Market value is the price a property is expected to sell for between a willing seller and a willing buyer after reasonable time and exposure to the market. (UBC faculty of Commerce)
The definition above comes from the Real Estate Salesman's Pre-Licensing Course. Notice that market value is a projection (expected to sell for), it must be an arm's-length type of sale and must expect to have adequate marketing exposure. Adequate exposure depends on the conditions at the time and arm's-length precludes sales like foreclosures and sales within family.
Most important it is a projection of expected sale price. Market Value is derived by looking at similar properties that have sold since the last change in the market, which could be 3 months or 3 weeks, and adjusting those sale prices to reflect the atributes of the property being assessed. By using four good comparables, an accurate price range can be determined.
At the end of the day, however, the Buyer determines sale price. A property sells to the highest bidder, if no one bids higher and exposure has been achieved, then that is market value. Sometimes the highest bidder is the Seller, in other words the Seller puts more value in the property than any Buyer who offered on it. This value is not market value and the property has not sold.

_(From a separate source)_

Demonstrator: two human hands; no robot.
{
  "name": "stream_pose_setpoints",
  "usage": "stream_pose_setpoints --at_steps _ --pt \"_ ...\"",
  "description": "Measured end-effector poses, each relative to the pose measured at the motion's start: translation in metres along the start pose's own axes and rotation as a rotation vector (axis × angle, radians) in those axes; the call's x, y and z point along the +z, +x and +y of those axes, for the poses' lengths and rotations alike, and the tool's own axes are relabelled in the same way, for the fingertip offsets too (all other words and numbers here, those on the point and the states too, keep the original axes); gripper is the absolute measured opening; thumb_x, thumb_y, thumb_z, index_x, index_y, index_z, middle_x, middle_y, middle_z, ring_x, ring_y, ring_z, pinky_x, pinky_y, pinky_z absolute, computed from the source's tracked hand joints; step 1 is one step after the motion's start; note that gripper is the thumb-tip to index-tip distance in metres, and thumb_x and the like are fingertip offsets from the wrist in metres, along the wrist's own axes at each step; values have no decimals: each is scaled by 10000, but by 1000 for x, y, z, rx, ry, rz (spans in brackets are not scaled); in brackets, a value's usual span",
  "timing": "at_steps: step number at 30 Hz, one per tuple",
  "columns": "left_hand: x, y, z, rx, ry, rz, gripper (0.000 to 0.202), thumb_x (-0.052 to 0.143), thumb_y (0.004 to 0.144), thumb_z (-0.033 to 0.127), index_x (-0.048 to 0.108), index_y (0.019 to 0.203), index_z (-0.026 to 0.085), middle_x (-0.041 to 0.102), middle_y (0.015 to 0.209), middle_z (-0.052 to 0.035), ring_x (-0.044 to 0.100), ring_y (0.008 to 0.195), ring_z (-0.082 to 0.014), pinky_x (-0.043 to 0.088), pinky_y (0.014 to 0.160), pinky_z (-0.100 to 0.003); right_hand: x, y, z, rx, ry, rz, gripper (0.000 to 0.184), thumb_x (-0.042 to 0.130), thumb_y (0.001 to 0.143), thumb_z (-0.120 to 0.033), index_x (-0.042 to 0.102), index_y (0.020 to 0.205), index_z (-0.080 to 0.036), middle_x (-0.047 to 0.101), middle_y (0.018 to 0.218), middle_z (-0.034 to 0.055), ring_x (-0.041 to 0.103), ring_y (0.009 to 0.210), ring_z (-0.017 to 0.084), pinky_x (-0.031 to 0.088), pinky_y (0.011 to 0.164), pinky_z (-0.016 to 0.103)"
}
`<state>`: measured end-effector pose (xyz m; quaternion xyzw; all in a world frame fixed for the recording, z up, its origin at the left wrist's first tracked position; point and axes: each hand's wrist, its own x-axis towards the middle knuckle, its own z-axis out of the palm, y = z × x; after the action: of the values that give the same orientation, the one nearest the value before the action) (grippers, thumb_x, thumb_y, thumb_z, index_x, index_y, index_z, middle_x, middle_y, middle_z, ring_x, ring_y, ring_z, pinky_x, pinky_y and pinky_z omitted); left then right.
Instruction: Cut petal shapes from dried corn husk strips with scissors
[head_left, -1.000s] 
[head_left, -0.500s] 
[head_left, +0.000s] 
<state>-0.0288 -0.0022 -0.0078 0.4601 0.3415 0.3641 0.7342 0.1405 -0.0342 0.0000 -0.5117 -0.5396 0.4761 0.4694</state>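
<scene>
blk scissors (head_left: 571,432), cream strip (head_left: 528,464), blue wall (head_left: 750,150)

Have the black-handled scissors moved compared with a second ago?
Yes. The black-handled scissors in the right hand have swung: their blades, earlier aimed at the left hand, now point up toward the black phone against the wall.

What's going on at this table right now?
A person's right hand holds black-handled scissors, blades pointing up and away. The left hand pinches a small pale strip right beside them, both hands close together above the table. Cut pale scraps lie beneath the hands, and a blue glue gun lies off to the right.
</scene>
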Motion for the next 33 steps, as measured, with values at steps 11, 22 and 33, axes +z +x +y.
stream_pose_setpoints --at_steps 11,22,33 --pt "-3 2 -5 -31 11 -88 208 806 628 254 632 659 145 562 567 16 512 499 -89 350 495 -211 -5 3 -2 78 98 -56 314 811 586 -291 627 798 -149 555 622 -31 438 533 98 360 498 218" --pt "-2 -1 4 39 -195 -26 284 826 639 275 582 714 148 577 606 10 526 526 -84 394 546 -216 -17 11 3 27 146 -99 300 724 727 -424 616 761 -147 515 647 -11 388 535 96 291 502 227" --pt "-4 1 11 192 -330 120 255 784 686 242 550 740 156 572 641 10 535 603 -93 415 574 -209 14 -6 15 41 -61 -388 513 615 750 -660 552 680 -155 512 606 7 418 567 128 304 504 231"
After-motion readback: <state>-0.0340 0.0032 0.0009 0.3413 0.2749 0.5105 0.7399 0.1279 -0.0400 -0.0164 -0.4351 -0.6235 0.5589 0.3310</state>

In an active market, Realtors will analyze a property and determine what statistically is fair comparable value, but they may feel that the Seller can get a price higher than defined value. If the Seller does get a higher value, the Realtor's initial value assessment isn't wrong, he's just pushed the market to the next level. The next Seller's assessment will reflect the new higher value the current Seller achieved. Thus is created the rising market. The same can hold true for a falling market. Value is determined by what the best Buyer will pay.
A good Realtor will present an assessed value demonstrate how it is achieved and then advise where to place the home on the market based on what the market is doing, not neccessarily on what the value is at the time.